Your task — Starting at the first line of the listing below and ending at the line with "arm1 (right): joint", copy each line exactly.

Record set —
* * *

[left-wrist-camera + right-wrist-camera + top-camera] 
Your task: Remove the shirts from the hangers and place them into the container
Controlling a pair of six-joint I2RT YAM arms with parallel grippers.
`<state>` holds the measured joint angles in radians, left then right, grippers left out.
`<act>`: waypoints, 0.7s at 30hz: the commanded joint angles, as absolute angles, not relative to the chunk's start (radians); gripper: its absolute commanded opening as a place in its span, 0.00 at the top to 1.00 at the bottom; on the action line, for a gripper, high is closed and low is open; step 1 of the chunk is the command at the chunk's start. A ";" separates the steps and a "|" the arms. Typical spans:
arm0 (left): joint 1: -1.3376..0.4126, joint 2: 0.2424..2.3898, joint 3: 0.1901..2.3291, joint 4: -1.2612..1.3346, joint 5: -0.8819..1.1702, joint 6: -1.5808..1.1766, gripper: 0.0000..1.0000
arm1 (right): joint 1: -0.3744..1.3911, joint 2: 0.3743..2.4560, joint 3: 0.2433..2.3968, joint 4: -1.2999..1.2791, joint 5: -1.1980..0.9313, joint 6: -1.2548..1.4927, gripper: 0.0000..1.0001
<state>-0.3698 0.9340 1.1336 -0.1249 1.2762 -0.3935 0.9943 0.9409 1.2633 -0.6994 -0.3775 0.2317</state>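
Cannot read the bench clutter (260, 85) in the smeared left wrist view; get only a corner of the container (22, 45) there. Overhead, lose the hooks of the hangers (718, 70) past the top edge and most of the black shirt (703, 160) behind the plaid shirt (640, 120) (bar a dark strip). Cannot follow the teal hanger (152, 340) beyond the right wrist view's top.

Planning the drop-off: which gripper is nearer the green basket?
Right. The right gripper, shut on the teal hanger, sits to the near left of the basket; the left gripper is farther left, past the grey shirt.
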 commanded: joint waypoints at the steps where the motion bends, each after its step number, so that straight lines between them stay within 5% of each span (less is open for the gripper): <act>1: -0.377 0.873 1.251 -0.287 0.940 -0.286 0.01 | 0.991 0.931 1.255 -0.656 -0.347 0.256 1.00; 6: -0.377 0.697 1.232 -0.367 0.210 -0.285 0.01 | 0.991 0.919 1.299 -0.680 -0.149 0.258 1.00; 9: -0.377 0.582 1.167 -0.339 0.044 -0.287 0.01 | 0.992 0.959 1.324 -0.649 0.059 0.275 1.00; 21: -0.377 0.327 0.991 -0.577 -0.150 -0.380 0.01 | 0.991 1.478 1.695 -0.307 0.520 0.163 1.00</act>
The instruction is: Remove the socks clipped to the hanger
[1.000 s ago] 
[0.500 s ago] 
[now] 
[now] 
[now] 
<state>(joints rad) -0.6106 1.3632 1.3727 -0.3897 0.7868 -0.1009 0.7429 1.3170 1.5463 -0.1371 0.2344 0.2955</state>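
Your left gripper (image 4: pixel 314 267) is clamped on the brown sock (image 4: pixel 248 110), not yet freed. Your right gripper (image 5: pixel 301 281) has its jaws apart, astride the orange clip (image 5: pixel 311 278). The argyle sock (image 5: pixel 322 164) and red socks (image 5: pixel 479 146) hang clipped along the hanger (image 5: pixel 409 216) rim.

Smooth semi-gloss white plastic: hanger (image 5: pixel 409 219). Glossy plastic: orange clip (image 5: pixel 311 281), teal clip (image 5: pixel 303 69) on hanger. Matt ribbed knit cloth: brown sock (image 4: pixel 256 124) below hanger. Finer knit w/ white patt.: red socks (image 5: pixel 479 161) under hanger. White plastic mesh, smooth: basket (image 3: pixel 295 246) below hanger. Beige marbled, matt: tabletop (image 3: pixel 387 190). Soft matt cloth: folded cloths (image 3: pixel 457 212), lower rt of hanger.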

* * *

Answer to this problem —
[left-wrist-camera + right-wrist-camera + top-camera] 
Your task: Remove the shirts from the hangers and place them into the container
Controlling a pair of six-joint I2RT YAM arms with parallel grippers.
`<state>` holds the measured joint angles in radians, left then right, grippers left out.
`<act>`: waypoints, 0.7s at 30hz: the commanded joint angles, as absolute angles, not relative to the chunk's start (radians); gripper: its absolute commanded opening as a place in its span, 0.00 at the top to 1.00 at the bottom; on the action line, for a gripper, high is closed and low is open; step 1 of the chunk is the command at the chunk's start. A ";" separates the steps and a "|" the arms. Typical spans:
arm0 (left): joint 1: -1.3376..0.4126, joint 2: 0.2424..2.3898, joint 3: 0.1901..2.3291, joint 4: -1.2612..1.3346, joint 5: -0.8819..1.1702, joint 6: -1.5808..1.1766, gripper: 0.0000..1.0000
arm1 (right): joint 1: -0.3744..1.3911, joint 2: 0.3743..2.4560, joint 3: 0.2433..2.3968, joint 4: -1.2999..1.2791, joint 5: -1.1980..0.9313, joint 6: -1.2548..1.4927, gripper: 0.0000..1.0001

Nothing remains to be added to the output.